Internet & Webdienste Die Autoren von Schad-Software müssen ihre "Produkte" möglichst breit streuen, um eine möglichst große Zahl von Computern zu infizieren. Dabei setzen sie nicht nur auf den Versand von Massen-E-Mails, sondern kapern ganze Serversysteme, diese für ihre illegalen Aktivitäten nutzen. Wie Google jetzt bei der Untersuchung von 70000 Domains festgestellt hat, setzen sie dabei vor allem auf Microsofts Webserver IIS (Internet Information Server), der von den meisten Servern auf Basis von Windows Server 2003 zum Ausliefern von Internetseiten genutzt wird.
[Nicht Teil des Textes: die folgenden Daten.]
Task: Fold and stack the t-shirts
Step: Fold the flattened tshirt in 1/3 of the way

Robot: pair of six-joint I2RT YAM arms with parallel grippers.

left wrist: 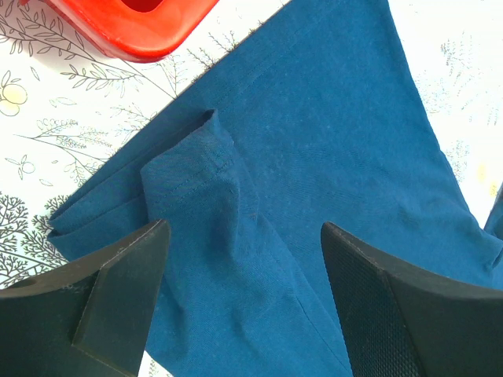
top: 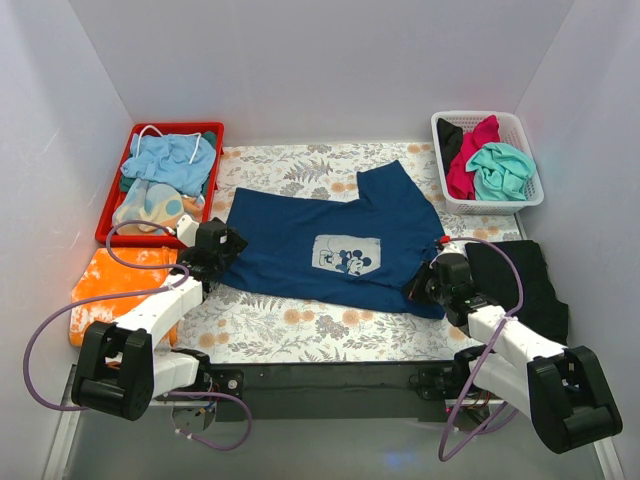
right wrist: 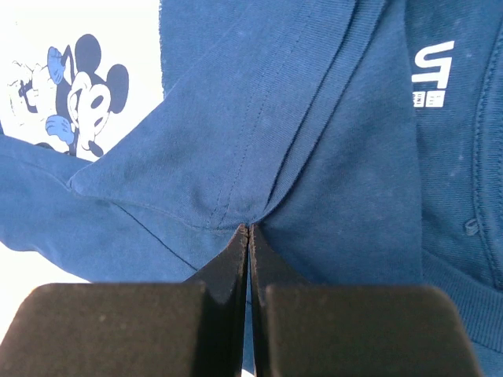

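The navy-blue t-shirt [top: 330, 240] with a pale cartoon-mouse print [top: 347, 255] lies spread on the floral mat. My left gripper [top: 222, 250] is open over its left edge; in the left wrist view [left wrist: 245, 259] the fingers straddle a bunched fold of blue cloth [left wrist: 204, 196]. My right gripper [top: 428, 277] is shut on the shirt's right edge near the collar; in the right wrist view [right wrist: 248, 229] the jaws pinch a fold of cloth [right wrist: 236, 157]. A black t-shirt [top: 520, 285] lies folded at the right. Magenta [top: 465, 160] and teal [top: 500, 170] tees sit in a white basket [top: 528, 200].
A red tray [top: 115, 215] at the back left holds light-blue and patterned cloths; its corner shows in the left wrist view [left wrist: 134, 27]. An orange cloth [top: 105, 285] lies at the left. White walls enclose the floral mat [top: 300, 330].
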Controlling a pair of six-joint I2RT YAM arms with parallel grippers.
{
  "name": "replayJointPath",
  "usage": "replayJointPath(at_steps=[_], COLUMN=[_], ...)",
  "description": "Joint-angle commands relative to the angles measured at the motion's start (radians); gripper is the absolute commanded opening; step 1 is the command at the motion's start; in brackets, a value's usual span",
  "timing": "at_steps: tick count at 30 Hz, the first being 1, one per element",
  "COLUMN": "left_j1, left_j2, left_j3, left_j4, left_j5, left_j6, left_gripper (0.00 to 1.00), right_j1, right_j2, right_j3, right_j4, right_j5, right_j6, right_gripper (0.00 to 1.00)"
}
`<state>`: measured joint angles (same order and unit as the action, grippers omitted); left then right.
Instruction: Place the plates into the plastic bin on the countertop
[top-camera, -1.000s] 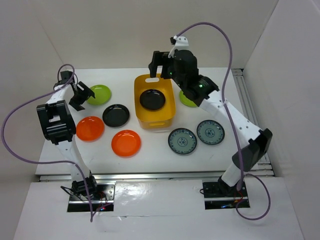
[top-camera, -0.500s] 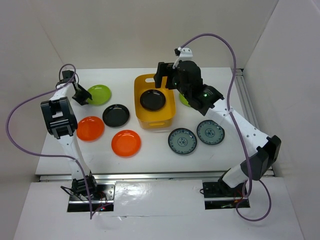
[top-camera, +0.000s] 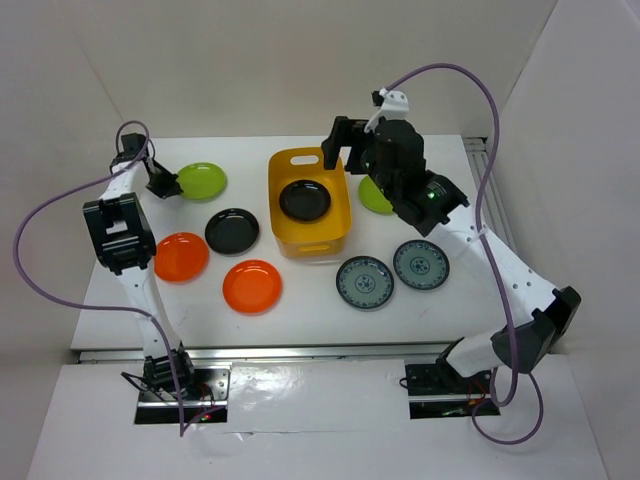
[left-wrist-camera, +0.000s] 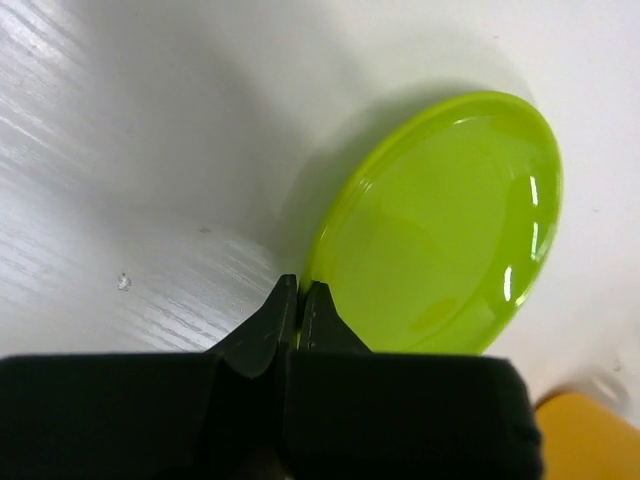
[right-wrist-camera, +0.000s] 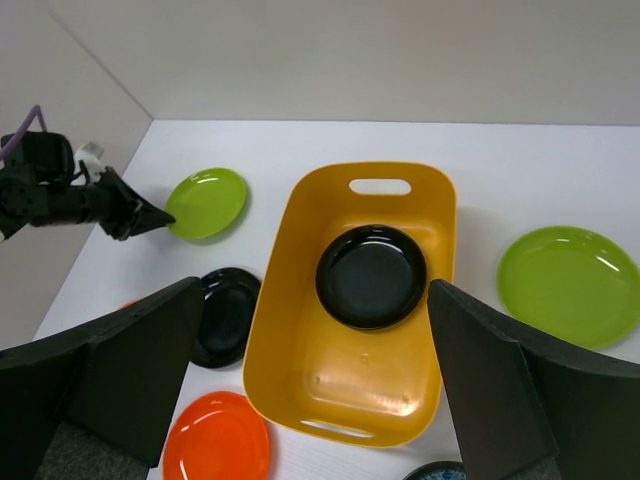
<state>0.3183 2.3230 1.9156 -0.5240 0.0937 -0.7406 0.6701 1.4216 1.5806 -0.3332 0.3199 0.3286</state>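
Flat white countertop (top-camera: 310, 315) carried everything. Yellow-orange rectangular plastic bin (top-camera: 276, 205) sat mid-table, with a cut-out handle slot at each end. Inside it was one glossy black round plate (top-camera: 304, 200), flat on the bin floor.

Just left of the bin was a second black plate (top-camera: 232, 231). An orange round plate (top-camera: 180, 256) lay further left, and a second orange plate (top-camera: 252, 286) off the bin's near-left corner; the right wrist view cut this one off.

Near-right of the bin a blue-and-white patterned plate (top-camera: 364, 282) lay just beside a twin patterned plate (top-camera: 421, 264). Motif was too small to make out.

Right of the bin was a lime green plate (top-camera: 374, 198), partly hidden behind the right arm (top-camera: 470, 235) from above but whole in the right wrist view.

Far-left of the bin was the other lime green plate (top-camera: 202, 181). Left gripper (left-wrist-camera: 300, 300) was clamped on its rim, fingers pinched together over the edge. Right gripper (top-camera: 338, 145) hung over the bin's far end, jaws wide apart.
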Motion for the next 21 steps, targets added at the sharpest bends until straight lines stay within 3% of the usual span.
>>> replayJointPath(at_steps=[1, 6, 11, 16, 21], left_j1=[0.007, -0.031, -0.128, -0.361, -0.58], left_j2=[-0.042, -0.296, -0.465, -0.64, -0.6], left_j3=[0.013, -0.095, -0.142, -0.248, -0.199], left_j4=[-0.103, 0.076, 0.076, 0.087, -0.01], left_j5=[-0.028, 0.051, 0.087, 0.022, -0.118], left_j6=[0.026, 0.006, 0.006, 0.026, 0.085], left_gripper=[0.0, 0.0, 0.0, 0.0, 0.0], right_j1=[-0.03, -0.122, -0.22, -0.308, -0.351], right_j2=[-0.049, -0.072, -0.092, -0.101, -0.121], right_j3=[-0.001, -0.025, -0.07, -0.116, -0.134], right_j4=[-0.038, -0.058, -0.049, -0.04, -0.03], right_j5=[0.027, 0.021, -0.041, -0.102, -0.146], right_j6=[0.0, 0.0, 0.01, 0.029, 0.049], right_gripper=[1.0, 1.0, 1.0, 1.0, 1.0])
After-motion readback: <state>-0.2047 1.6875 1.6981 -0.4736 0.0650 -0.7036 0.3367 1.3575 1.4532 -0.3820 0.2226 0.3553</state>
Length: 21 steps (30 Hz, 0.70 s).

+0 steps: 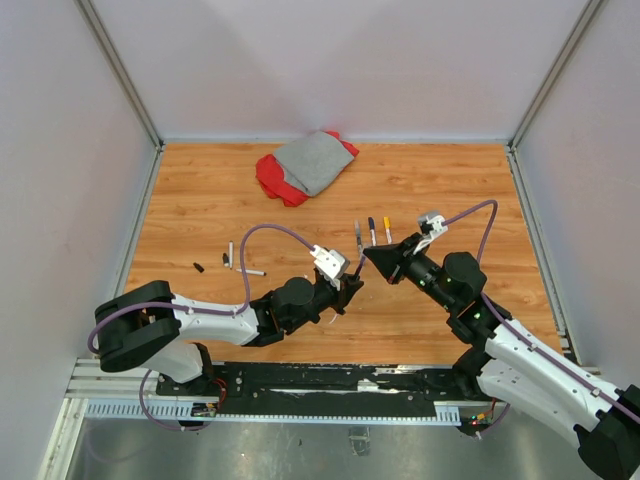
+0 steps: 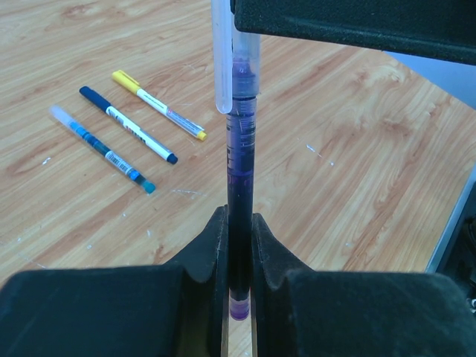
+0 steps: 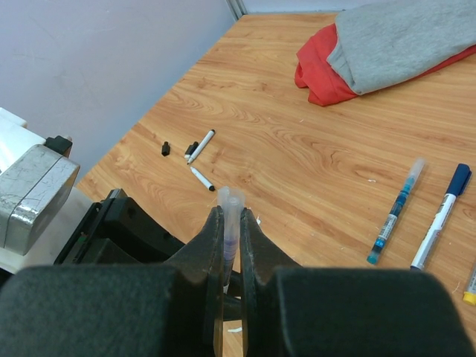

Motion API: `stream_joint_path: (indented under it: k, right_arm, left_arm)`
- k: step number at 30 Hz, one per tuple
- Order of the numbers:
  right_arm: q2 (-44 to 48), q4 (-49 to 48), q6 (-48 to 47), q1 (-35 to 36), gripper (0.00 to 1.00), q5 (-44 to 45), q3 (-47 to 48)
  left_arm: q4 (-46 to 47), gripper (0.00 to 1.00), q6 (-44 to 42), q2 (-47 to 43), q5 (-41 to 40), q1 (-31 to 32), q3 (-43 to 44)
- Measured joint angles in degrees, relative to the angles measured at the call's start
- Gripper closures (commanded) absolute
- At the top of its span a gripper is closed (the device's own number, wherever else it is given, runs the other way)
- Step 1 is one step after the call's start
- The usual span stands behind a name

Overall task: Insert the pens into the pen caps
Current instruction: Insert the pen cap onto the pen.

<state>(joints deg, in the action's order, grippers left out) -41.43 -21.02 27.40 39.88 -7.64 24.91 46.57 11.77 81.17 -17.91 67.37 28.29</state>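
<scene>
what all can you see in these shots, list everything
bunched cloth: one heap, grey over red, far edge of the table
capped pens: three, light blue, navy, yellow, side by side, right of centre
white pens: two, black tips, left side
loose caps: two, black, beside the white pens
purple pen: one, in the left gripper
clear cap: one, in the right gripper, at the purple pen's end
left gripper: black, shut on the purple pen
right gripper: black, shut on the clear cap
</scene>
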Motion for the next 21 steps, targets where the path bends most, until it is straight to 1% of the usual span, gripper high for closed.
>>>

Im Vergleich zum netzweiten Durchschnitt, werde der IIS doppelt so oft zum Malware-Versand genutzt.

Bei einer Untersuchung stellt der Suchmaschinenbetreiber fest, dass der freie Server Apache und Microsofts IIS zwar nur 89 Prozent aller Internetseiten ausliefern, aber gut 98 Prozent der Schad-Software über sie vertrieben werden. Die Zahl der Malware-Lieferanten auf Basis von Apache und IIS war zwar gleich, da es jedoch deutlich mehr Apache-basierte Server gebe, sei Prozentsatz der missbrauchten Microsoft-Server aber sehr viel höher.

Google wollte nicht beurteilen, ob Serversysteme von Microsoft aufgrund dieser Daten häufiger gehackt werden. Man stellte weiterhin fest, dass die Wahl des Servers für die Malware-Auslieferung regional unterschiedlich ausfällt. So nutzen Asiatische Autoren von Schad-Software häufig ISS, während in Europa, Russland und den USA werde aber eher Apache eingesetzt.